C’est l’histoire de deux artistes qui ne cessent de se chercher, de se trouver et de se perdre. Plongé dans le New York des années 60-70 par un style fluide tantôt dérangeant, tantôt poétique, le lecteur entre dans un récit plein de vie mais pourtant étrangement morbide.
« On a dit beaucoup de choses sur Robert et on en dira encore. Des jeunes hommes adopteront sa démarche. Des jeunes filles revêtiront des robes blanches pour pleurer ses boucles. Il sera condamné et adoré. Ses excès seront maudits ou parés de romantisme. À la fin, c’est dans son œuvre, corps matériel de l’artiste, que l’on trouvera la vérité. Elle ne s’effacera pas. L’homme ne peut la juger. Car l’art chante Dieu, et lui appartient en définitive. »
Ces quelques lignes, en guise d’introduction à l’avant propos, rendent hommage à un homme : Robert Mapplethorpe. Ce roman est une oraison funèbre, un récit plein de vie célébrant les années de joies et de peines de deux artistes qui s’aiment d’un amour éternel. Des sentiments les lient, certes, mais le ciment de leur relation n’est rien d’autre que l’Art, dans toute sa signification. C’est l’amour qui lie Robert et Patti, c’est l’amour qui les lient chacun à leurs arts respectifs, c’est l’amour de cet art qui leur permet de survivre, contre l’adversité. C’est aussi l’amour qui leur offrira des opportunités, l’amour qu’ils portent au monde, à la musique et à la photographie qui leur permettra de s’affranchir de leurs chaînes et de vivre enfin cette vie dont ils ont tant rêvé. L’argent pour lui, l’accomplissement pour elle.
Alors qu’elle étudie dans le but de devenir institutrice, elle tombe enceinte à dix-neuf ans. Dans l’Amérique puritaine des années 60, comme Patti Smith nous le conte, sexe et mariage sont indissociable si bien que très vite les langues s’activent. Elle subit une scène atroce alors qu’elle devait accoucher, laissée sur une table des heures durant, alors que le travail avait déjà commencé.

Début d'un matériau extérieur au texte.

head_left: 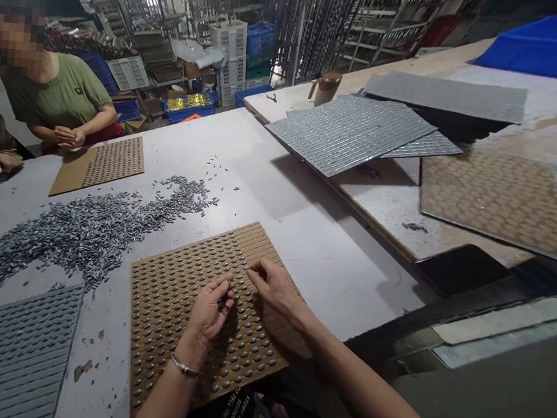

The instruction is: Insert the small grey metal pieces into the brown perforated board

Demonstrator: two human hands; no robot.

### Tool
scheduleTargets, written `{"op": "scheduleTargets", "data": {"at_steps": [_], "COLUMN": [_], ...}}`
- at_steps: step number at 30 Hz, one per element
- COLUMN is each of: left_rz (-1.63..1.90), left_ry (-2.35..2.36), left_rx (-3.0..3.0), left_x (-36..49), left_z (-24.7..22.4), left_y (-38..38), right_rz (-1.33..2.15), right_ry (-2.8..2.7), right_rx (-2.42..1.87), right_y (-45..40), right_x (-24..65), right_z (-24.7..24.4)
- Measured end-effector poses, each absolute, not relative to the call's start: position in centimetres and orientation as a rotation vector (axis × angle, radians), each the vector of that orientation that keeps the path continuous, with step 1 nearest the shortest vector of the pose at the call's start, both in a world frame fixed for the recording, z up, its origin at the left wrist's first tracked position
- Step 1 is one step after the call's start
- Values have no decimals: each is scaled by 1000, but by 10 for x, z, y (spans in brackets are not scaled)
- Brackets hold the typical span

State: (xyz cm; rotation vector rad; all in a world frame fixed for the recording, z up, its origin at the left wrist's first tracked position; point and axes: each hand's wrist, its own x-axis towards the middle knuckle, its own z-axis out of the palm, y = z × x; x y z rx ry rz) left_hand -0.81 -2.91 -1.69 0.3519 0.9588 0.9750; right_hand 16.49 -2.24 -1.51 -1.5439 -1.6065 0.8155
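A brown ridged board [259, 240] lies in front of me, with rows of small grey oval pieces [182, 272] set across most of it. Bare ridges show along its right side. Over the middle of the board, my left hand [209, 307] is closed around several small dark pieces, partly hidden by its fingers. My right hand [276, 290] is beside it, thumb and forefinger pinched low over the edge of the filled rows. What sits between those fingertips is too small to make out.
Loose grey pieces form a long pile [86, 231] on the white table [261, 181]. A grey ridged board [12, 355] lies at lower left. Across the table, a person in a green shirt [77, 84] works at another board [74, 168]. Stacked grey sheets [353, 131] overhang the right-hand table.
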Motion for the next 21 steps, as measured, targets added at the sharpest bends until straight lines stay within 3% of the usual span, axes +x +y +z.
{"op": "scheduleTargets", "data": {"at_steps": [5,12,21], "left_rz": [961,932,958], "left_ry": [964,1012,1039], "left_rx": [364,426,337], "left_x": [3,13,-4], "left_z": [-16,-23,-20], "left_y": [-32,-37,-32], "right_rz": [910,1054,721], "right_ry": [-1601,-1475,-1713], "right_rx": [-1359,-1439,-1805], "right_y": [-42,-47,-17], "right_x": [159,159,166], "right_z": [-4,-17,-43]}}
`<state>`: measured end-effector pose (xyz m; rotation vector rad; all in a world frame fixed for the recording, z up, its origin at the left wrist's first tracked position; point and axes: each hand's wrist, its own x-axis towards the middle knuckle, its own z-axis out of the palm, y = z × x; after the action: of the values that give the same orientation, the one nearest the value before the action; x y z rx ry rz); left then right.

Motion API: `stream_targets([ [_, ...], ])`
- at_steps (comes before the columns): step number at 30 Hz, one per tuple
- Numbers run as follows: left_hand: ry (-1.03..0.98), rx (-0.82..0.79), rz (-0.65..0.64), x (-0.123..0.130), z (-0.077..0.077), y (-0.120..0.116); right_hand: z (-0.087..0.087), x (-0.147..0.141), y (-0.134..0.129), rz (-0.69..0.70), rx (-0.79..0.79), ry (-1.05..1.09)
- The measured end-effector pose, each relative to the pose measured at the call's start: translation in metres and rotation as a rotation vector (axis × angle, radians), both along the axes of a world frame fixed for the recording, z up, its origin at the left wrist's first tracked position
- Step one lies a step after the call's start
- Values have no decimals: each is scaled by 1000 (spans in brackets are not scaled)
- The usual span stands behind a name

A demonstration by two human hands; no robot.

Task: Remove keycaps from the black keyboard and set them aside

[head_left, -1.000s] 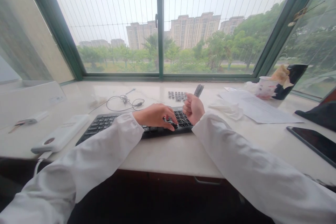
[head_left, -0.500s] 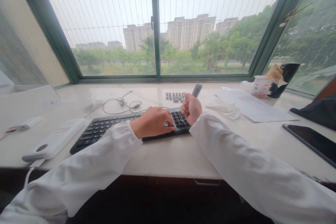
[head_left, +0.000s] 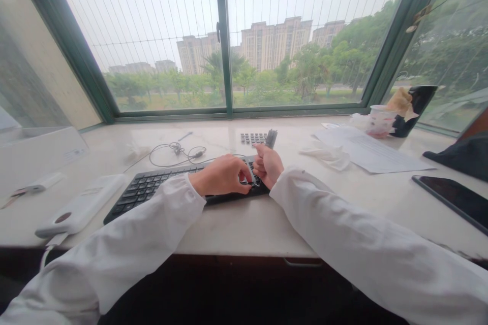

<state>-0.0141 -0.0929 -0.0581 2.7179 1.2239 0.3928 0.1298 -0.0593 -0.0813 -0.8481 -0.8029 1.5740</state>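
A black keyboard (head_left: 143, 188) lies along the front of the table, its number pad at the right end stripped of keycaps. My right hand (head_left: 268, 166) is closed in a fist over that pad. From the fist's top sticks a grey tool (head_left: 271, 138) with a ragged upper end; its exact kind is not plain. My left hand (head_left: 223, 176) reaches over the keyboard, thumb and fingers pinched at the pad. What those fingertips hold, if anything, is too small to name. Loose keycaps (head_left: 251, 137) sit in rows behind the keyboard.
A cable (head_left: 177, 150) is coiled behind the keyboard. At left are a white power bank (head_left: 82, 205) and a box (head_left: 41, 147). Crumpled tissue (head_left: 328, 156), printed paper (head_left: 368, 148), a phone (head_left: 453, 200) and a cup (head_left: 381, 119) stand or lie at right.
My right hand has moved left with the grey tool, now close against my left fingertips. My left hand stays at about the same spot on the pad.
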Motion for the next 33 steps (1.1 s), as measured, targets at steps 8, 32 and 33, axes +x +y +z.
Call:
stream_targets([
  [8,17,7,1,-1,0,3,-3,-11,-3,-92,22,-6],
  [32,-221,-368,-53,-14,-9,27,-6,0,-2,406,289,-106],
  [33,-221,-379,-70,-14,-9,27,-6,1,-1,440,312,-112],
])
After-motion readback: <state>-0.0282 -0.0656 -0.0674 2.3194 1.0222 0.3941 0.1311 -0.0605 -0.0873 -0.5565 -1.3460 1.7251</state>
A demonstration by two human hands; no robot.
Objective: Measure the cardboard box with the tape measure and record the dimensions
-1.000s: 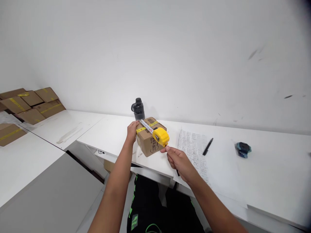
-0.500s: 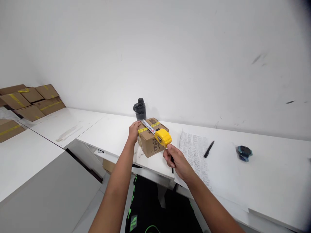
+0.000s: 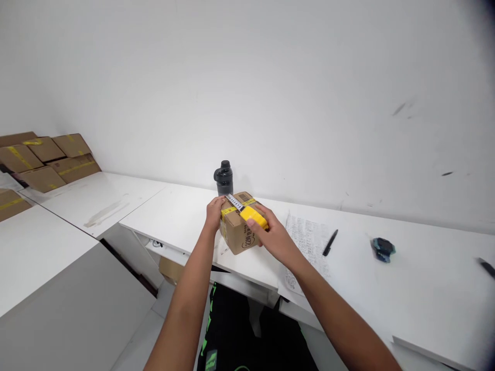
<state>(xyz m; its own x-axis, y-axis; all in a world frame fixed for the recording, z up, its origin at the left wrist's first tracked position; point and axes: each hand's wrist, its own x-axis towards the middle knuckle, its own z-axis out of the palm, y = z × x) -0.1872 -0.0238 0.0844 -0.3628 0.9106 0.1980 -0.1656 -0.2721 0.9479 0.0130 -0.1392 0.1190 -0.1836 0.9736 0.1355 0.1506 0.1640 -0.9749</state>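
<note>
A small cardboard box (image 3: 240, 243) with yellow tape and dark print sits at the table's front edge. My left hand (image 3: 214, 212) is closed against its left side, fingertips at the far top corner by the end of the blade. Whether they also pinch that end I cannot tell. Across the box top lies the white blade (image 3: 234, 202) of a yellow tape measure (image 3: 254, 217). My right hand (image 3: 274, 236) wraps round the tape measure's case at the near right of the box, thumb on the near side and fingers over the top.
Behind the box stands a dark bottle (image 3: 225, 179). To the right lie a handwritten sheet (image 3: 307, 239), a black pen (image 3: 330, 242) and a dark blue object (image 3: 383, 249). Several taped cartons (image 3: 75, 167) are stacked at the far left. A wall (image 3: 270, 93) rises behind the table.
My right hand has moved up and forward, from the near end of the tape measure to around its case. Less blade shows, and the case sits farther onto the box. My left hand stays put.
</note>
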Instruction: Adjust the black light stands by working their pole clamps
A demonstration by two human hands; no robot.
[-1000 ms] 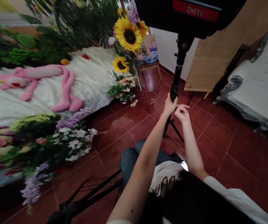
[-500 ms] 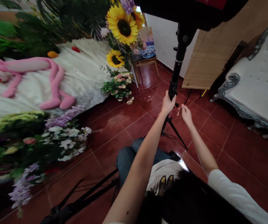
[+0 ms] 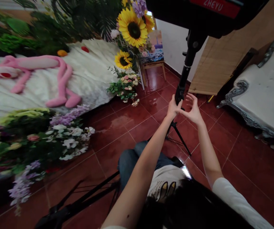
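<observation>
A black light stand (image 3: 184,78) rises in front of me, carrying a dark box-shaped head (image 3: 208,16) with a red label that reads "ZHEYU". My left hand (image 3: 174,107) is wrapped around the stand's pole just below a clamp collar. Close to its right, my right hand (image 3: 194,110) is open, fingers spread and curved toward the pole, its thumb by my left hand. Whether that thumb touches the pole or the left hand, I cannot tell. Below the hands, the stand's legs (image 3: 181,138) spread on the tiled floor.
A second black stand (image 3: 79,203) lies slanted at lower left. Flowers (image 3: 70,140) and a bed with a pink plush toy (image 3: 62,82) line the left. Sunflowers (image 3: 134,30) and an easel painting (image 3: 157,51) stand behind. A white ornate sofa (image 3: 265,82) is at right.
My right hand has gone from loosely curled beside the pole to spread open, higher and nearer the pole. My left hand keeps its hold. The view has shifted slightly, showing more of the red label.
</observation>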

Après avoir donné la vie, Patti veut repartir sur de nouvelles bases, se construire cette carrière d’artiste qui l’obsède tant. Quittant le South Jersey pour New York, elle rêve d’être la muse d’un artiste, comme Frida Kahlo l’a été pour Diego Rivera en son temps. Confrontée à la dure réalité, Patti passe ses premières nuits dans la rue, n’ayant nulle part où aller. Au gré de ses pérégrinations nocturnes, elle ne peut s’empêcher d’admirer cette ville pleine d’énergie et ses gratte-ciels qui se fondent dans la nuit étoilée. Bien vite, la faim et la fatigue se font ressentir. C’est là qu’elle rencontre Saint, un vagabond comme elle, qui la nourrit, l’instruit avant de s’évaporer, quittant la vie de Patti comme il y était entré. La liberté l’enivre mais le manque d’argent est un réel et dangereux problème. Bientôt, elle fera une rencontre qui changera sa vie, mais elle ne le sait pas encore…

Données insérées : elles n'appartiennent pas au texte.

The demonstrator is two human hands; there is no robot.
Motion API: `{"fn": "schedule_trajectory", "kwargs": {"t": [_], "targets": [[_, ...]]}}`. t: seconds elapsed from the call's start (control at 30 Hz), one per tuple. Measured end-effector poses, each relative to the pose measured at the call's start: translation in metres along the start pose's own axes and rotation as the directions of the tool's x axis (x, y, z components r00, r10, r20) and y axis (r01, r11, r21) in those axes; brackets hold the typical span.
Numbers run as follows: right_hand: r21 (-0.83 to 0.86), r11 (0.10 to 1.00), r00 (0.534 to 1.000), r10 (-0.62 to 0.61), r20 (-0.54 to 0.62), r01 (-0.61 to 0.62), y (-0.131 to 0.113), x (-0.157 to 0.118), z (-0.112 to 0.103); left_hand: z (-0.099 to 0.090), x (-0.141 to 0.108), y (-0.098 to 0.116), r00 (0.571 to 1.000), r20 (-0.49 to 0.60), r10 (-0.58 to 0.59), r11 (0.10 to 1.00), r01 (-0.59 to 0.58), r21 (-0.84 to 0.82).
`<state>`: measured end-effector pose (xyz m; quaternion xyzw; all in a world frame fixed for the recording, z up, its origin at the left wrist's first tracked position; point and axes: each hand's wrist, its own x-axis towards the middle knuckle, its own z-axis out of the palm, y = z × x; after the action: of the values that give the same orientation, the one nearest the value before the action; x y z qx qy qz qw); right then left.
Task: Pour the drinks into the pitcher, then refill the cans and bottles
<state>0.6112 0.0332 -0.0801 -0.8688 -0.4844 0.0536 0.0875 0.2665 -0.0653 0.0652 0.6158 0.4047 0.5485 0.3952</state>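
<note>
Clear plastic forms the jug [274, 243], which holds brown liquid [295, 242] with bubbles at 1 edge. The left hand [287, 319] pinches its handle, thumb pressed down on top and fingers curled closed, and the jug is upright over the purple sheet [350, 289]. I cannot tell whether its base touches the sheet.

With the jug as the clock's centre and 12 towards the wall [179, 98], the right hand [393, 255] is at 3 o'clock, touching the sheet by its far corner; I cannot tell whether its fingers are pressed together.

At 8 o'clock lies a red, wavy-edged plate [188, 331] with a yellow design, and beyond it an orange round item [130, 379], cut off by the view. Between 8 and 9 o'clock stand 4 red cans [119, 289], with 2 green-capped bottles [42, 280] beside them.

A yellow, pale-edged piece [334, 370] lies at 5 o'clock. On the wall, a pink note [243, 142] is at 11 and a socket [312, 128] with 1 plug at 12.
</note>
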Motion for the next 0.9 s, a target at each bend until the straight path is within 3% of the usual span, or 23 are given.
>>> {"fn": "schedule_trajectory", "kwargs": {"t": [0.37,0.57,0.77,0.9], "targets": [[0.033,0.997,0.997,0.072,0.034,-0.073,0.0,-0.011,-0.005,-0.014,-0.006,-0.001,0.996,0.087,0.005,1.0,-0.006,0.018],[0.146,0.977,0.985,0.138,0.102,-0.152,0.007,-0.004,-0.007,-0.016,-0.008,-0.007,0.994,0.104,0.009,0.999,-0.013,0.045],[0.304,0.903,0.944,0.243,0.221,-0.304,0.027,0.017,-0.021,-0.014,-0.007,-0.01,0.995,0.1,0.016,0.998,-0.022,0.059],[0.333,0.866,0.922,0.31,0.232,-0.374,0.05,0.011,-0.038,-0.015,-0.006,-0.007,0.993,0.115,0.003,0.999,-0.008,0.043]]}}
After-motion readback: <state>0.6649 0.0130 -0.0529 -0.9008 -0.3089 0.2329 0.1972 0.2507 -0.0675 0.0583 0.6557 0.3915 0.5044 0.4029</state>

C’est ainsi que Patti rencontre le jeune garçon qui l’avait accueilli à Brooklyn alors qu’elle cherchait ses amis. Engagé depuis peu en tant que bijoutière dans un supermarché, Robert vient un jour pour acheter un collier. Alors que Patti l’emballe, elle lâche : « Ne le donne à aucune autre fille que moi ». Il lui en fit la promesse. Quelque jours plus tard, lorsqu’il la sauve d’un homme un peu trop entreprenant, il tient parole et le lui offre, scellant le début de leur relation. Au début, ils occupent l’appartement d’un ami de Robert. Le jeune homme présente ses travaux à Patti le soir même et c’est là que leur liaison artistique débute.

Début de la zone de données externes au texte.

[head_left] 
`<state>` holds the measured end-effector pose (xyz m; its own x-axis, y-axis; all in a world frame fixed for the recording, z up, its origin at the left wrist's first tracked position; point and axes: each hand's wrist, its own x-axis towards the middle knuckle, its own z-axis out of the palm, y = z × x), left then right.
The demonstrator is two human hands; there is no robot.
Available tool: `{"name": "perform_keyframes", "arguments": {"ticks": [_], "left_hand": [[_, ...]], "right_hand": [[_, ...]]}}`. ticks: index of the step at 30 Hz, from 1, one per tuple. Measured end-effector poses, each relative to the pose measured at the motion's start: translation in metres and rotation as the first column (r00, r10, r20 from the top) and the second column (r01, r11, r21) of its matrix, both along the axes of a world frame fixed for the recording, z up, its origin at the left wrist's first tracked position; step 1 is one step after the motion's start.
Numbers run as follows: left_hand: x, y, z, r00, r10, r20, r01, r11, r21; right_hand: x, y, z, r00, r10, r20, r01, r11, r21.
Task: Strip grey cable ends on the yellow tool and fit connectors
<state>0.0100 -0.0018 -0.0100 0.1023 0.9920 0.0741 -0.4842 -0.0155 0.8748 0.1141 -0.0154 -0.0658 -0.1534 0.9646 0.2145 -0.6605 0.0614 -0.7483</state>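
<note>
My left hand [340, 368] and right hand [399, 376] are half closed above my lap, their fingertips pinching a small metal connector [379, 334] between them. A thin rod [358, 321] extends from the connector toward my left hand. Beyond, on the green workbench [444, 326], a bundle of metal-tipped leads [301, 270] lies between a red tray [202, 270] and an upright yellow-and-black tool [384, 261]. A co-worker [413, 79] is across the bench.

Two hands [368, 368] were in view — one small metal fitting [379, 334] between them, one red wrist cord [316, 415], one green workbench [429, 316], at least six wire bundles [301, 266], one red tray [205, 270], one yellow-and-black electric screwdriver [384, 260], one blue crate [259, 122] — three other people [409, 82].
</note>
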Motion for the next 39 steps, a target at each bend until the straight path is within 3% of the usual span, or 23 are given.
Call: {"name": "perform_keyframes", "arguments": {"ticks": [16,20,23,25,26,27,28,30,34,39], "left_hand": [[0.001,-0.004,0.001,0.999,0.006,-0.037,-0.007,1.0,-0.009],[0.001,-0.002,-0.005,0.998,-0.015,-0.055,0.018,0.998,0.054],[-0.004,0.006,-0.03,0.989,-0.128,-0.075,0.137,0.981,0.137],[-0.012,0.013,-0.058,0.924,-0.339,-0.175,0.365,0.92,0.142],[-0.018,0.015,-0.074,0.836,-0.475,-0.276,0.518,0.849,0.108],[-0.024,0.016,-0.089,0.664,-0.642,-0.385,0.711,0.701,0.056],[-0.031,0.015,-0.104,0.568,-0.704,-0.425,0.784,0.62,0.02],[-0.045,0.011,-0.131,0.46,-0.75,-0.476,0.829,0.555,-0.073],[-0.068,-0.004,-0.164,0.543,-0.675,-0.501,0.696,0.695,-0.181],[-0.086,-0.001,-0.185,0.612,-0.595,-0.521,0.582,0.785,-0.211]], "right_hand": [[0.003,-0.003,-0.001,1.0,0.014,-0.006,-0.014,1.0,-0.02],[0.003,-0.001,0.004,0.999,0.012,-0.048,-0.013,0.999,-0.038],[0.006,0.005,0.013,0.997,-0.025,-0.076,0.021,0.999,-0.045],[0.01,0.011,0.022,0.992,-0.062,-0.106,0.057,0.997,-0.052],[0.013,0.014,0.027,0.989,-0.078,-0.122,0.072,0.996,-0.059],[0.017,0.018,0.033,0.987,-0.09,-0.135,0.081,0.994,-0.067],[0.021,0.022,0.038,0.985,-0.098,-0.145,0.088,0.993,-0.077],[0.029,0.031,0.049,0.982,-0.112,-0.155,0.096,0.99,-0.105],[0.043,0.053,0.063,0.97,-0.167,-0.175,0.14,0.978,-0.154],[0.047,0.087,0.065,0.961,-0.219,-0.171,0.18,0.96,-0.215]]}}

Ils vivent de la générosité des amis de Robert, bien qu’ayant tout deux un emploi, la vie étant trop chère pour qu’ils puissent subvenir à leurs besoins. Robert leur déniche un petit appartement délabré qu’ils retapent pour y vivre. L’argent manque toujours, si bien qu’ils se voient contraint de partager leurs repas. Lorsqu’ils vont au musée, seul l’un d’entre eux peut y rentrer, tandis que l’autre attend à l’extérieur que son compagnon vienne lui décrire les merveilles qu’il y a admiré. Vie de bohème, ils passent leur nuit à créer au son des disques des Doors ou de Tim Buckley. Leur vie est difficile mais ils s’accrochent à leur art, doutant parfois de leurs talents mais finissant toujours par se rendre à l’évidence : ils sont bel et bien fait pour cela ! Ils commencent alors peu à peu à fréquenter la cour d’Andy Warhol au Max’s. Patti y rencontre Jimi Hendrix, quelques jours avant sa mort. Le couple ommence à se faire connaître, les poèmes de Patti sont encensés, les créations et les photographies de Robert lui permettent de trouver un mécène. Tout commence à aller mieux, certains démons intérieurs hantent pourtant toujours les deux amis. Pour Robert, c’est son homosexualité qu’il refoule et les drogues qu’il consomme. Patti, elle, a peur de le voir mourir.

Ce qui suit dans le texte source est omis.